What you are asked to do -> Please repeat the data exactly. Any picture in it stays out.

Supplied material ->
++++++

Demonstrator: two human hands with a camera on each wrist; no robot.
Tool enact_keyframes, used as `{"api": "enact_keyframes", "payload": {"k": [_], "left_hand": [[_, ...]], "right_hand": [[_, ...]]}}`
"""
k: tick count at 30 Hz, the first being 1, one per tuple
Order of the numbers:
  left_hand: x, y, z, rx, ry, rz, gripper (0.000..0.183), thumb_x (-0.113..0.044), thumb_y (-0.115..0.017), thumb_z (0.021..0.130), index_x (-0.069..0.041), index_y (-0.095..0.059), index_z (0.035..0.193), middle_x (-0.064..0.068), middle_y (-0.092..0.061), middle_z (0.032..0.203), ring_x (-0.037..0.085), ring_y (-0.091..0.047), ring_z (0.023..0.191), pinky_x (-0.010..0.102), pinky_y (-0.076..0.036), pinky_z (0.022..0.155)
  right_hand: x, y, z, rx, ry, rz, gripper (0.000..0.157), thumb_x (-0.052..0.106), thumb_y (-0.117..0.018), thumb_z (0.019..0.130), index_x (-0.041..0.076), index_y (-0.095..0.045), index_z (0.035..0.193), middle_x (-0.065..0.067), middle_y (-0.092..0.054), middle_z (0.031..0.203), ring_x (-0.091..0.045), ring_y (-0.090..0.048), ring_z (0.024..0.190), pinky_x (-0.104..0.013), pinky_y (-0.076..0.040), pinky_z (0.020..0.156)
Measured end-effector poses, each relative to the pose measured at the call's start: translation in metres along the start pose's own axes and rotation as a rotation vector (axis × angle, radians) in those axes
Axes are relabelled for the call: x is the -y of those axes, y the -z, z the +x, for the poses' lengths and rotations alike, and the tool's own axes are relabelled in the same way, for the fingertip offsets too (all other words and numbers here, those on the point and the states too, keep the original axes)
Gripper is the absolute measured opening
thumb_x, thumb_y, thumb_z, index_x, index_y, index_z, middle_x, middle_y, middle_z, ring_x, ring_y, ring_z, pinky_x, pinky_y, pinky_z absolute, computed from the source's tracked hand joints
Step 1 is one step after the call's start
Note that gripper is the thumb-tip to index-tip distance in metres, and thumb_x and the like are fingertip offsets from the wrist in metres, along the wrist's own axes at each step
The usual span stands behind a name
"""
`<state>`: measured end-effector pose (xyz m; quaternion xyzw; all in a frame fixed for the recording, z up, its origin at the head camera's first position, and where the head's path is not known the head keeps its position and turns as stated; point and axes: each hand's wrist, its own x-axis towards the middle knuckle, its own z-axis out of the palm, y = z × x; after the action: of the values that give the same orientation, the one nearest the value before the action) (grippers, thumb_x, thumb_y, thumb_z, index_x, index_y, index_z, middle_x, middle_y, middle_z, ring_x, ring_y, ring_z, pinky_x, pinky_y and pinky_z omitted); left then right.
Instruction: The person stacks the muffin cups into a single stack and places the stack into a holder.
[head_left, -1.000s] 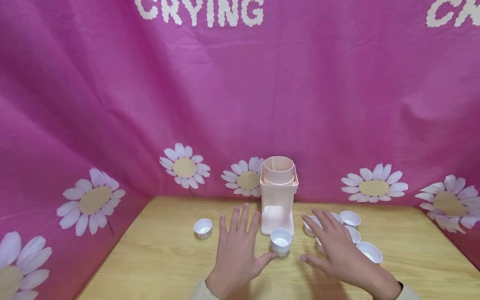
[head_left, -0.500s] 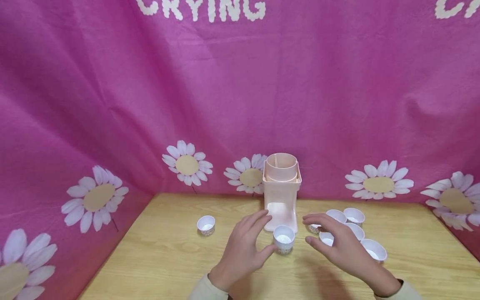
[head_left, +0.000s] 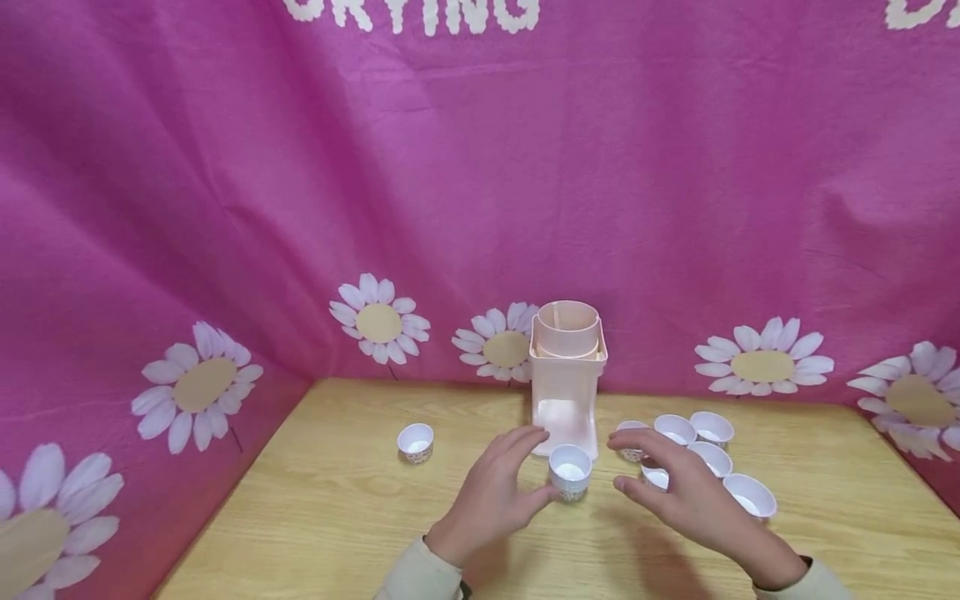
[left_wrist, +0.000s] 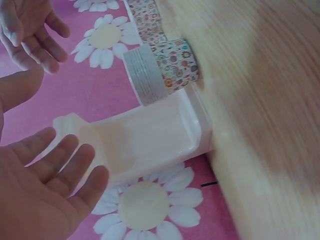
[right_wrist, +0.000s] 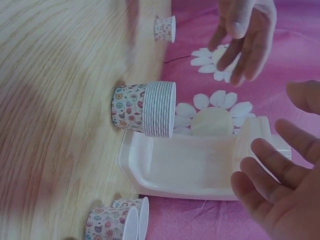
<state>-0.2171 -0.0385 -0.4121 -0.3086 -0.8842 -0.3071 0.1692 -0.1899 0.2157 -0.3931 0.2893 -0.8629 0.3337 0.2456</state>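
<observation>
A nested stack of patterned paper cups (head_left: 570,475) stands upright on the table, between my two hands. My left hand (head_left: 491,496) hovers left of it, fingers gently bent and holding nothing. In the left wrist view, its fingers (left_wrist: 67,165) are apart from the stack. To the right, my right hand (head_left: 686,496) is held in the air with thumb and fingers spread, partly hiding some loose cups (head_left: 711,458). Right behind the stack is a pale pink cup dispenser (head_left: 566,371) with a round tube at its top and an open niche below.
One paper cup (head_left: 416,443) stands alone on the left of the wooden table (head_left: 322,500). Several more cups, among them a front one (head_left: 750,497), are grouped on the right. A pink curtain (head_left: 637,183) printed with daisies hangs behind the table.
Both hands, earlier spread flat with fingers pointing forward, have turned with palms facing inward around the stack and fingers bent. The head view has tilted slightly downward. Cups and dispenser stay put.
</observation>
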Motion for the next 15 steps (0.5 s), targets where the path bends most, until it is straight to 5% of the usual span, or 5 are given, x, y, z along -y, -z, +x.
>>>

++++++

Result of this task ->
Demonstrator: two human hands with a camera on each wrist; no robot.
Tool enact_keyframes, used as `{"api": "enact_keyframes", "payload": {"k": [_], "left_hand": [[_, ...]], "right_hand": [[_, ...]]}}`
"""
k: tick count at 30 Hz, the first being 1, one per tuple
Order of the numbers:
  left_hand: x, y, z, rx, ry, rz, gripper (0.000..0.183), thumb_x (-0.113..0.044), thumb_y (-0.115..0.017), thumb_z (0.021..0.130), index_x (-0.069..0.041), index_y (-0.095..0.059), index_z (0.035..0.193), middle_x (-0.064..0.068), middle_y (-0.092..0.061), middle_z (0.032..0.203), ring_x (-0.037..0.085), ring_y (-0.091..0.047), ring_z (0.023..0.191), pinky_x (-0.010..0.102), pinky_y (-0.076..0.036), pinky_z (0.022..0.155)
  right_hand: x, y, z, rx, ry, rz, gripper (0.000..0.157), thumb_x (-0.052..0.106), thumb_y (-0.117..0.018), thumb_z (0.019..0.130), index_x (-0.041..0.076), index_y (-0.095..0.045), index_z (0.035..0.193), middle_x (-0.065..0.067), middle_y (-0.092..0.054), middle_z (0.031..0.203), ring_x (-0.091..0.045), ring_y (-0.090..0.048), ring_z (0.024..0.190), pinky_x (-0.104..0.013), pinky_y (-0.076..0.040), pinky_z (0.020..0.156)
Measured end-effector poses, each relative to the pose measured at the call's start: translation in metres along the start pose's own axes and rotation as a rotation vector (axis × angle, radians) in those axes
Axes are relabelled for the call: x is the -y of those axes, y the -z, z the +x, for the poses' lengths and rotations alike, and the tool's own axes are relabelled in the same way, for the fingertip offsets too (all other words and numbers here, those on the point and the states too, keep the original axes)
Gripper is the absolute measured opening
thumb_x, thumb_y, thumb_z, index_x, index_y, index_z, middle_x, middle_y, middle_z, ring_x, ring_y, ring_z, pinky_x, pinky_y, pinky_z absolute, computed from the source's tracked hand joints
Step 1 is one step after the call's start
Note that gripper is the thumb-tip to index-tip distance in metres, and thumb_x and the like are fingertip offsets from the wrist in metres, along the wrist's own axes at each step
The usual span stands behind a name
"""
`<state>`: measured end-effector pose (xyz m; quaternion xyzw; all in a frame fixed for the recording, z up, its origin at the head camera's first position, and where the head's path is not known the head keeps its position and turns as stated; point and axes: each hand's wrist, its own x-axis towards the middle knuckle, its own z-axis out of the palm, y = z × x; after the action: of the values that give the same orientation, the one nearest the value before the action) (grippers, thumb_x, thumb_y, thumb_z, index_x, index_y, index_z, middle_x, middle_y, middle_z, ring_x, ring_y, ring_z, pinky_x, pinky_y and pinky_z omitted); left then right.
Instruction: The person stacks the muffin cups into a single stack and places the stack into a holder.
[head_left, -1.000s] 
[head_left, -0.500s] 
[head_left, +0.000s] 
[left_wrist, +0.000s] 
[right_wrist, +0.000s] 
<state>-0.2171 -0.0385 -0.4121 -0.3086 -0.8842 -0.3071 0.1692 -0.1899 0.2157 -0.3931 0.2893 -0.8629 0.3337 0.2456</state>
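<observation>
A nested stack of patterned paper cups (head_left: 570,475) stands upright on the table, between my two hands. My left hand (head_left: 491,496) hovers left of it, fingers gently bent and holding nothing. In the left wrist view, its fingers (left_wrist: 67,165) are apart from the stack. To the right, my right hand (head_left: 686,496) is held in the air with thumb and fingers spread, partly hiding some loose cups (head_left: 711,458). Right behind the stack is a pale pink cup dispenser (head_left: 566,371) with a round tube at its top and an open niche below.
One paper cup (head_left: 416,443) stands alone on the left of the wooden table (head_left: 322,500). Several more cups, among them a front one (head_left: 750,497), are grouped on the right. A pink curtain (head_left: 637,183) printed with daisies hangs behind the table.
Both hands, earlier spread flat with fingers pointing forward, have turned with palms facing inward around the stack and fingers bent. The head view has tilted slightly downward. Cups and dispenser stay put.
</observation>
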Motion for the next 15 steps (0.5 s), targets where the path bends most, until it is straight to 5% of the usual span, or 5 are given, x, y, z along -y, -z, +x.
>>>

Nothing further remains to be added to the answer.